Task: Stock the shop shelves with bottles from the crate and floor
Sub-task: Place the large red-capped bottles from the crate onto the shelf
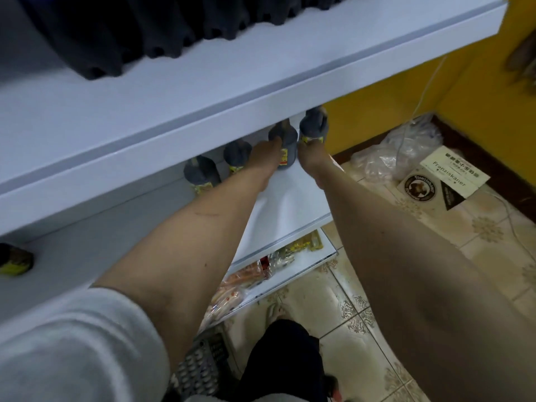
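Note:
Several dark bottles with yellow labels stand in a row at the back of the white middle shelf [290,204], half hidden by the shelf above. My left hand [265,156] grips one dark bottle [285,140] from its left side. My right hand [310,156] holds the rightmost dark bottle [313,124] at its base. Two more bottles [236,155] [201,174] stand to the left. Another dark bottle [14,261] sits at the far left edge. The grey crate [200,364] is low down by my legs.
The upper white shelf [203,82] overhangs the bottles and carries a row of dark bottles [130,33]. A lower shelf [290,271] holds packaged snacks. On the tiled floor lie a plastic bag [400,152] and a printed card [443,181] by the yellow wall.

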Demonstrator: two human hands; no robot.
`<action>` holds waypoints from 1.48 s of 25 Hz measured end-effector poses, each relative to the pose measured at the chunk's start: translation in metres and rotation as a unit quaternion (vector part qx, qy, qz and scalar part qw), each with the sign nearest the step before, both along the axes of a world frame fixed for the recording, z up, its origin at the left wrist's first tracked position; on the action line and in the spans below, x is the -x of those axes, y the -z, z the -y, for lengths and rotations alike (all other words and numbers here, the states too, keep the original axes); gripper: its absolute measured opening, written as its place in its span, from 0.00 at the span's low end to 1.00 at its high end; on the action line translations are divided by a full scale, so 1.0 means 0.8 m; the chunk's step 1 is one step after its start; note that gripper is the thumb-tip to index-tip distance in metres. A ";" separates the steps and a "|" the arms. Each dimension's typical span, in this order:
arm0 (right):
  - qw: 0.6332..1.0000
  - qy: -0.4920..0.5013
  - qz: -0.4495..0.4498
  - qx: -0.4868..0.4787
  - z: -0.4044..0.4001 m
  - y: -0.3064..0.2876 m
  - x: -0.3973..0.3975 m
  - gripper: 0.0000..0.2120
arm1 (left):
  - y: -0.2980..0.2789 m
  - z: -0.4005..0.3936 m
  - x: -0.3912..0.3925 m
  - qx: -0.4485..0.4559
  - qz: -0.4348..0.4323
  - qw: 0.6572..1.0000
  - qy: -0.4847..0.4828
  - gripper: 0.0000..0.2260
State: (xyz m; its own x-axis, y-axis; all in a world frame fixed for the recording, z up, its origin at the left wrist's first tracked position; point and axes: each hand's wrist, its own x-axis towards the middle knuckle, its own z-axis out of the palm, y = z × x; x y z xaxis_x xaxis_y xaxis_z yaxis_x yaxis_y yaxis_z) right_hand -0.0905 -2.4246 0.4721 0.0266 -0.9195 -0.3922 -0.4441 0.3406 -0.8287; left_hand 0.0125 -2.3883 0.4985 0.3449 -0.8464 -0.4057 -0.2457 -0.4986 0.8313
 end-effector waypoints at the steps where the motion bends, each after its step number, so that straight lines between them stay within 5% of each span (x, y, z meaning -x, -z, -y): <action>1: 1.000 -0.023 -0.013 0.003 -0.025 -0.010 -0.006 0.21 | -0.003 -0.022 -0.005 -0.008 0.013 1.000 0.003 0.21; 13: 0.978 -0.157 -0.103 0.086 -0.317 -0.122 -0.104 0.26 | -0.091 -0.335 -0.132 0.000 0.155 0.987 0.052 0.25; 21: 0.959 -0.253 -0.099 0.080 -0.505 -0.132 -0.220 0.28 | -0.093 -0.552 -0.248 -0.065 0.214 0.975 0.009 0.32; 27: 0.935 -0.336 -0.112 0.036 -0.588 -0.110 -0.296 0.33 | -0.083 -0.679 -0.309 -0.124 0.299 0.946 -0.025 0.27; 37: 0.836 -0.526 -0.153 -0.036 -0.652 -0.040 -0.388 0.29 | 0.000 -0.801 -0.369 -0.246 0.184 0.932 -0.192 0.28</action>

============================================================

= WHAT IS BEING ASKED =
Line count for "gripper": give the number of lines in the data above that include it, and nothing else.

= OUTPUT OF THE TASK =
3